たまらず、神宮寺が、ぶはっ、と噴き出した。
すると、登茂子が「上お得意様」に対してはあるまじき、絶対零度のガチガチに凍ったブリザードな視線を放った。
それでもまだ、神宮寺は肩を震わせて笑っている。
「『父』は研究職の激務であるという背景が多分にあるんでしょうけれど、少なくともあれからずっと母と一緒に暮らしているらしいということから、自分の生活をサポートしてくれるタイプの女がいいんでしょうね。……失礼ですけれども、家庭を顧みないバリキャリのあなたとは『真逆』ですよね?」
何の配慮もない豪速球の直球がやってきた。登茂子は声も出なかった。
「あなたたちがどういう経緯で結婚したか、って結構重要な要素やと思うんですよ。
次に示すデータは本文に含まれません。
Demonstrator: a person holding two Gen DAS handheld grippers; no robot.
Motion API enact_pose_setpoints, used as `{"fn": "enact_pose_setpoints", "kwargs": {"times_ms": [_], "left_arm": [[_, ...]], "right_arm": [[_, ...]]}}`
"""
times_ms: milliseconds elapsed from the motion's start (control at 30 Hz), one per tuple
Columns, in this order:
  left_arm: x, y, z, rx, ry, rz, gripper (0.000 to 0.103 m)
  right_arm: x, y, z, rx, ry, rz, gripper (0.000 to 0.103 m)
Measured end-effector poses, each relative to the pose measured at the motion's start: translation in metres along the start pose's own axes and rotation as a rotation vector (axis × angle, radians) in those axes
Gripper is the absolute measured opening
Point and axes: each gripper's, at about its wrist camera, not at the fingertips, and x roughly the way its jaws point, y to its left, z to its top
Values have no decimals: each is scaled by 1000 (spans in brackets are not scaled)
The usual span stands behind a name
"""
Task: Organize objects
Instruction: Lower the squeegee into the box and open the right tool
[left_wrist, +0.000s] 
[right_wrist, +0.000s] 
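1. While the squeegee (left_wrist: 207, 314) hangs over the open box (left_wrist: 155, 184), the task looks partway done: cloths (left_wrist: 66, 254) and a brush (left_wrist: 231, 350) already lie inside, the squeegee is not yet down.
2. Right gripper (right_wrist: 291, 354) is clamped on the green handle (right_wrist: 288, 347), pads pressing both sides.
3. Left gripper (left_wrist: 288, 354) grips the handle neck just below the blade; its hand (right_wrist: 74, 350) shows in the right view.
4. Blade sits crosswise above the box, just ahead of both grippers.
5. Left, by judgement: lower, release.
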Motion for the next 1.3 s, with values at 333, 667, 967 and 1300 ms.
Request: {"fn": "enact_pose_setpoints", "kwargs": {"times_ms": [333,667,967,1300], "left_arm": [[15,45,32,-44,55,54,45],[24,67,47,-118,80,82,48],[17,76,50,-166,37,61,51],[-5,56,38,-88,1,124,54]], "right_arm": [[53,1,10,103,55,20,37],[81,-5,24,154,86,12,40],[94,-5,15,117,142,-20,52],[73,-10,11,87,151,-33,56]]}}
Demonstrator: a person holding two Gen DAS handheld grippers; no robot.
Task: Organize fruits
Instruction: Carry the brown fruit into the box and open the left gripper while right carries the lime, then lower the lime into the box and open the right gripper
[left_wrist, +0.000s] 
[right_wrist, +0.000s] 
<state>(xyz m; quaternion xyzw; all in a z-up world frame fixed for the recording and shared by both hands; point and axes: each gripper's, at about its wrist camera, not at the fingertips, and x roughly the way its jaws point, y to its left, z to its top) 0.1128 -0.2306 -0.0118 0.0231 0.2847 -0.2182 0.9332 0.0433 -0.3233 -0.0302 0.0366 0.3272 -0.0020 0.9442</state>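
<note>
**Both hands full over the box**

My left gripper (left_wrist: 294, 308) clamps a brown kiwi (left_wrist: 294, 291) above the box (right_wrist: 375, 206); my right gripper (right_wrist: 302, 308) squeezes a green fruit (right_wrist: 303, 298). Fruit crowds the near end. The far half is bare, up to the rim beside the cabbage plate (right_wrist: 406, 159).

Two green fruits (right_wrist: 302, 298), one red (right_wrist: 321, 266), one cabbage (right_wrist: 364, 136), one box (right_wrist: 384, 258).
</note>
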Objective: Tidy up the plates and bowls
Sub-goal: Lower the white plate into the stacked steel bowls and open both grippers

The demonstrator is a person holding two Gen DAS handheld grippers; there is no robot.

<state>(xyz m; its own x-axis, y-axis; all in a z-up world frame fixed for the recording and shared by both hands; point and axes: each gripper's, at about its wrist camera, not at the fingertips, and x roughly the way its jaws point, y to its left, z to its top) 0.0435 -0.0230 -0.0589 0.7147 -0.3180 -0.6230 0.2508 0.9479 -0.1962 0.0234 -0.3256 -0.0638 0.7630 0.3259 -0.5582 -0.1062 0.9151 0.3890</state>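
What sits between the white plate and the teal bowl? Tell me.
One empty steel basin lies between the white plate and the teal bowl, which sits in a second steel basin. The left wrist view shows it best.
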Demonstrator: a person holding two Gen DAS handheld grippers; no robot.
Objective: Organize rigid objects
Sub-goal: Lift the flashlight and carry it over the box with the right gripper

うーん、ミスマッチなんてどうでもよくなるほど、若さゆえの熱烈な恋愛の果ての結婚、っていうのもありえますが、それよりも一番可能性としてありそうなのが……同じ若さゆえでも……たとえば、『デキちゃった』とか?」
登茂子の顔から、さーっと血の気が引いた。
——うわっ、ヤバい。図星やった。
栞はやっと「攻めすぎ」に気がついた。